Aulain’s dark face flushed, and Kate reddened too, for she was sorry she had spoken so hastily. Then, to her relief, there sounded a sudden outburst of barking from Fraser’s kangaroo dogs.
“Oh, those horrid paddy melons and bandicoots at the garden again!” and she rose and seized her gun.
“May I come and have a shot, too?” said Aulain.
“Do. It is as clear as noon-day. Take father’s gun, Mr Aulain. I have plenty of cartridges in my pocket.”
They stepped out together into the brilliant moonlight, and then Kate, driving the dogs away, led the way to the garden—a small cleared space enclosed with a brush fence. Peering over the top, the girl saw more than a dozen of the energetic little rodents busily engaged in their work of destruction. Indicating those at which she intended to fire, she motioned to Aulain to shoot at a group which were further away, and occupied in rooting up and devouring sweet potatoes. They fired together, and three or four of the creatures rolled over, dead. The rest scampered off.
“They will come back in ten or fifteen minutes,” said Kate; “shall we wait? See, there is a good place, under that silver leaf ironbark, where it is rather dark. There is a log seat there.”
Aulain eagerly assented. This would give him the opportunity to which he had been looking forward.
As soon as they were seated he took Kate’s gun from her hand, and leant it with his own against the bole of the tree.

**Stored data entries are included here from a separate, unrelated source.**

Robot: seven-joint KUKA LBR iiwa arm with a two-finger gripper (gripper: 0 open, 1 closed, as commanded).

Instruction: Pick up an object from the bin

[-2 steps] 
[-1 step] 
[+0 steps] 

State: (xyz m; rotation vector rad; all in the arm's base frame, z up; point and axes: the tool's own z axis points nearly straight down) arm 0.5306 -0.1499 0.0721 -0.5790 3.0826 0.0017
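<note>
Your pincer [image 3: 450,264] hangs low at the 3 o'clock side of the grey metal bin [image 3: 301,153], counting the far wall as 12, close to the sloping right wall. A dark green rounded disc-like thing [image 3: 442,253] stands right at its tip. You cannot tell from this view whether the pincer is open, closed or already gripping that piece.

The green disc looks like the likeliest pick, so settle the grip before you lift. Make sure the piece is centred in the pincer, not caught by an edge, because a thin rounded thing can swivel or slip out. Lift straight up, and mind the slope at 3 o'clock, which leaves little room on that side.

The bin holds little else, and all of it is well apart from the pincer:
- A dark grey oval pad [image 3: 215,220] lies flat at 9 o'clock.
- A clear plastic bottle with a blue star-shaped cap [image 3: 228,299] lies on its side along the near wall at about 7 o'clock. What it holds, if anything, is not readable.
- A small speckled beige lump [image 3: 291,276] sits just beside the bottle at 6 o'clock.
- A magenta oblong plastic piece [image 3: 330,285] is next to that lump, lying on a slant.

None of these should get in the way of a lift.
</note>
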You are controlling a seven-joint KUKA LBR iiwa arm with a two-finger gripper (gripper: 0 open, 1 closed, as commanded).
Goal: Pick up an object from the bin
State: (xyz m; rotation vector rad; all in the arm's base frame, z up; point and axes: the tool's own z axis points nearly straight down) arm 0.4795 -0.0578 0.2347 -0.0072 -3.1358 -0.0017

“Kate,” he said, speaking very quickly, “I am glad to have this chance of speaking to you alone. I want to ask your forgiveness for that letter I wrote when–”
“I did forgive you, long ago, Randolph. I was very, very angry when I read it, and I daresay you too were angry when you wrote such cruel things to me, but then”—and she smiled—“you have such a very hasty temper.”
He placed his hand on hers. “Only you can chasten it, Kate. And now you know why I have come to Black Bluff.”
“It is very good of you, Randolph, but, as I have said, I forgave you long ago, and I am sorry that you have come so far just to tell me that you are sorry for what occurred, although both father and I are sincerely glad to see you.”
“Ah, Kate! You don’t understand what I mean. In asking for your forgiveness I ask for your love. I came here to ask you to be my wife.”
“Don’t, please, Randolph,” and she drew herself away from him. “I cannot marry you. I like you—I always liked you—but please do not say anything more.”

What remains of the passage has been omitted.